§ **Problem description**
Give back only the lines in the records below from the one with "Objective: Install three" to the one with "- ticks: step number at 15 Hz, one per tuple", both inclusive, word for word.

§ **Data provided**
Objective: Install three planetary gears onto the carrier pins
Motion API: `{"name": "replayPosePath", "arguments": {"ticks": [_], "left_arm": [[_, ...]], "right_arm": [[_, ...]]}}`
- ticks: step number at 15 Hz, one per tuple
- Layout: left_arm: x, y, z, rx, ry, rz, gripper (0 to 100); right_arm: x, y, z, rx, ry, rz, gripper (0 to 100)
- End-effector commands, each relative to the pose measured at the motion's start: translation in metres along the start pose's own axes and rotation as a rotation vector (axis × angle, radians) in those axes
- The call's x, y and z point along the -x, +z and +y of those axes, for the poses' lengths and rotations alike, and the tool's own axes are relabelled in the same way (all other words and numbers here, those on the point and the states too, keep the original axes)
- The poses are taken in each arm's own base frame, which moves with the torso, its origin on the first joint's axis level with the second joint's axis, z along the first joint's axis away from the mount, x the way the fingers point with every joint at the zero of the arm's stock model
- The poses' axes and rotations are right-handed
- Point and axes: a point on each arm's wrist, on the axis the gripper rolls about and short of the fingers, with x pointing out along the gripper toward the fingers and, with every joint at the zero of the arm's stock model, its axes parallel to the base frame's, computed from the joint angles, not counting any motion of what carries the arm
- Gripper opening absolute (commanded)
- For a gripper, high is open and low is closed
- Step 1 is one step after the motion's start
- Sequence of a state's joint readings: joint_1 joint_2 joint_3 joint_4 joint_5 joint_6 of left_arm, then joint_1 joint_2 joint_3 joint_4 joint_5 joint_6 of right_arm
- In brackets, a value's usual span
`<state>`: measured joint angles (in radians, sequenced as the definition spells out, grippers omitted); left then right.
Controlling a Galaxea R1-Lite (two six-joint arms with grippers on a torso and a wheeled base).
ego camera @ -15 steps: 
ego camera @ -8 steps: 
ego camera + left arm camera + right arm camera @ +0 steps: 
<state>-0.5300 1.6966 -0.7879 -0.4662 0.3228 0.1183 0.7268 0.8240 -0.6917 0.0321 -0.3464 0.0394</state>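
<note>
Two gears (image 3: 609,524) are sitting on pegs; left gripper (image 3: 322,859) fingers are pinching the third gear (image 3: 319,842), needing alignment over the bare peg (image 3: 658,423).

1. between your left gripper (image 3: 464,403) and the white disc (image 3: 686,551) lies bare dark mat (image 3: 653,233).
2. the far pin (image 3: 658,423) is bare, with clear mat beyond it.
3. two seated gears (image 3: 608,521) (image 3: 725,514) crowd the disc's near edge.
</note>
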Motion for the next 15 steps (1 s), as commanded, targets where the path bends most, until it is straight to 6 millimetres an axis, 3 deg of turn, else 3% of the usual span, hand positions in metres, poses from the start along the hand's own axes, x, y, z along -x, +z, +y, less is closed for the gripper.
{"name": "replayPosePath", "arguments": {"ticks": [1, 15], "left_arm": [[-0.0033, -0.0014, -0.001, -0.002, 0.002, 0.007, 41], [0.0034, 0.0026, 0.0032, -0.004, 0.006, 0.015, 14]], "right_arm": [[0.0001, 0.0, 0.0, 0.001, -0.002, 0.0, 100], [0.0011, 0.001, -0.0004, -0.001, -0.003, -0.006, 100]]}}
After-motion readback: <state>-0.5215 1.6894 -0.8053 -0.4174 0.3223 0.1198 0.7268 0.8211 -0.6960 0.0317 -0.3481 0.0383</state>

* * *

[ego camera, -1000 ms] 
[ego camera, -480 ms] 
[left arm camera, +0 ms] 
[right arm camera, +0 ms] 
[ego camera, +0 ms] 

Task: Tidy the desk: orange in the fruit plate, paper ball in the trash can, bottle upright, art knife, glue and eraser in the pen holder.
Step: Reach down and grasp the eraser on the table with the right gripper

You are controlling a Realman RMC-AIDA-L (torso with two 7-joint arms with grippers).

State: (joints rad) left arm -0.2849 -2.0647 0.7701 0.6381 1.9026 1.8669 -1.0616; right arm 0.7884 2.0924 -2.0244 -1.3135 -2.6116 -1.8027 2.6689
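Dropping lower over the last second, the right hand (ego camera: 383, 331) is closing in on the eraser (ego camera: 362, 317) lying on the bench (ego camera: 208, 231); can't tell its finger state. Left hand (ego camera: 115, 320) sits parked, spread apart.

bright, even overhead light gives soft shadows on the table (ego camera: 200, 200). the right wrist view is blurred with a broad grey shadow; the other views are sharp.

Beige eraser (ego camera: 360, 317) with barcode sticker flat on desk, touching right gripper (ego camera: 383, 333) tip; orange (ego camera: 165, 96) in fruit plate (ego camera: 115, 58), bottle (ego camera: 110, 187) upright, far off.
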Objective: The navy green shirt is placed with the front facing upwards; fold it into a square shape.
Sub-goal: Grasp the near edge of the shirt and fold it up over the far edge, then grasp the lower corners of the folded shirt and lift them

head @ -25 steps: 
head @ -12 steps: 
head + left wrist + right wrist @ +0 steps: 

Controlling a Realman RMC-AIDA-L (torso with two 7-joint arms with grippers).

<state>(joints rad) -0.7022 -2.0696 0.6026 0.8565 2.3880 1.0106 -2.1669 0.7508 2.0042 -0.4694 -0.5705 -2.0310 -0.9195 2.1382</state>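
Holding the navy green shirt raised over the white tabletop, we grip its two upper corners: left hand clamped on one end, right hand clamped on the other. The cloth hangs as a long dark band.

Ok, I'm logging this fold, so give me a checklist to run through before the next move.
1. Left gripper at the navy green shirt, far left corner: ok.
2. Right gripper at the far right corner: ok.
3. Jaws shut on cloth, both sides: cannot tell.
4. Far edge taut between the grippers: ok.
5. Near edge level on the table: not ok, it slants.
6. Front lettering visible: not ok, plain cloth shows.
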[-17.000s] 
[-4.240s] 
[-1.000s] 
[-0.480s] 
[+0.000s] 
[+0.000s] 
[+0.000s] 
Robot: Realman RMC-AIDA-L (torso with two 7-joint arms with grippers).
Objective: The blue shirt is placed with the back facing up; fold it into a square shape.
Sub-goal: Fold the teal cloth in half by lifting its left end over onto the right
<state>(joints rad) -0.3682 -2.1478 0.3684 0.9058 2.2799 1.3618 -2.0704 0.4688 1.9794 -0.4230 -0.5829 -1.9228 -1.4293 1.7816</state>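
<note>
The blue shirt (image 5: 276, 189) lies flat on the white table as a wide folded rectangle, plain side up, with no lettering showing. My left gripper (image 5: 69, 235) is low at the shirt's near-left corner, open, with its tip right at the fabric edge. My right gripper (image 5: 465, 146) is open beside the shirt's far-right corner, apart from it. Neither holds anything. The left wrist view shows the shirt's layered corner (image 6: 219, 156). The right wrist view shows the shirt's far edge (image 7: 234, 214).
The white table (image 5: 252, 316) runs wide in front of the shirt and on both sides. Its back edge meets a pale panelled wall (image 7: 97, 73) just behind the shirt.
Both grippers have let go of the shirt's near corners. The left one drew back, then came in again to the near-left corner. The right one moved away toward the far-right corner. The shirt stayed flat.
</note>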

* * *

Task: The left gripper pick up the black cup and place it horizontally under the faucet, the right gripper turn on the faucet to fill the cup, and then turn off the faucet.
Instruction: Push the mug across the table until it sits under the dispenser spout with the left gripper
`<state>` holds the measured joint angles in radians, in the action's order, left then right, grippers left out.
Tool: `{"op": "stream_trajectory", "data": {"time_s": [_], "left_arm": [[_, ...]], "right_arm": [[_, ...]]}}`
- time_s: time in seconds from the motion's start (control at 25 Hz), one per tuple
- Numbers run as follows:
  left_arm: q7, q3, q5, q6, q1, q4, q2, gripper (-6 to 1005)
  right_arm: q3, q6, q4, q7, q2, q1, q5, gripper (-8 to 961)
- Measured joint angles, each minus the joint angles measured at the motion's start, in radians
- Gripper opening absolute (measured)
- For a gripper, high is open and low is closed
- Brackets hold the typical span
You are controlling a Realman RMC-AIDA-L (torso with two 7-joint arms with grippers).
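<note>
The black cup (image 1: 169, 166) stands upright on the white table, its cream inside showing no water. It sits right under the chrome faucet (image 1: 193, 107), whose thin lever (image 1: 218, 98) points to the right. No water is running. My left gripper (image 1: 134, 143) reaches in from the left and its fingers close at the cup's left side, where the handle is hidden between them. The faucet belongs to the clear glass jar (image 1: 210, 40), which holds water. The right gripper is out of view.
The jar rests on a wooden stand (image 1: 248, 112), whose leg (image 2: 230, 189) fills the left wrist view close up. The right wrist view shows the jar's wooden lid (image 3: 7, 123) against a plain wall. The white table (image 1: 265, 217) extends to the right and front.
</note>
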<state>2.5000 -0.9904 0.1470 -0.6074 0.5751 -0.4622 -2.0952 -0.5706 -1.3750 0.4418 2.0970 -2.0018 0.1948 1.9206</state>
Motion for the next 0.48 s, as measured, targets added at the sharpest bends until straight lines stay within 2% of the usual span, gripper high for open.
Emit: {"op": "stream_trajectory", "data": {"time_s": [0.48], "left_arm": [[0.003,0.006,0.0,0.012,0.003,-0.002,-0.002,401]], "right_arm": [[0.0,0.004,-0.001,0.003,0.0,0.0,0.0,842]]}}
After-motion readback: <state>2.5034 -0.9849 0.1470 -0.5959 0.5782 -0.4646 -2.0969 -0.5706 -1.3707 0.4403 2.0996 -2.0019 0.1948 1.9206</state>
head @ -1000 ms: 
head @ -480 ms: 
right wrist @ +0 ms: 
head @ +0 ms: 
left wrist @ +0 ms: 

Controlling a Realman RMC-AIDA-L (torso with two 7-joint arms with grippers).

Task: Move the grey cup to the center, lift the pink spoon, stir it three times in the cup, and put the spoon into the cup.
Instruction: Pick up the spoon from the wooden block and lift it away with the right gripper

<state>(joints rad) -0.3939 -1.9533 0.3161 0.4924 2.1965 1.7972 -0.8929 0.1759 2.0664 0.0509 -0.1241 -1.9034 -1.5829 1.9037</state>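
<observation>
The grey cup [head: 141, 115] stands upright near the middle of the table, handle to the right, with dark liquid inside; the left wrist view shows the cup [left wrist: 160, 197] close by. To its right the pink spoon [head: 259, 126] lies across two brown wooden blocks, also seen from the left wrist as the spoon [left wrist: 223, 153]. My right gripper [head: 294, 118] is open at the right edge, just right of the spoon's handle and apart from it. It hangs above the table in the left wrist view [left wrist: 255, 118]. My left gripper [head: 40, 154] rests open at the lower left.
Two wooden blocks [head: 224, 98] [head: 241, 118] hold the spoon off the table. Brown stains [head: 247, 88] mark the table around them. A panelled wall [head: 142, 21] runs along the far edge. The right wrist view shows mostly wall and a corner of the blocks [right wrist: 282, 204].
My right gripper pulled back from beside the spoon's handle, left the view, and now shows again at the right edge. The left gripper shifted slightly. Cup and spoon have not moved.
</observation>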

§ **Task answer**
Objective: Install three planetary gears onto the carrier pins
Motion API: `{"name": "replayPosePath", "arguments": {"ticks": [_], "left_arm": [[_, ...]], "right_arm": [[_, ...]]}}`
- ticks: step number at 15 Hz, one per tuple

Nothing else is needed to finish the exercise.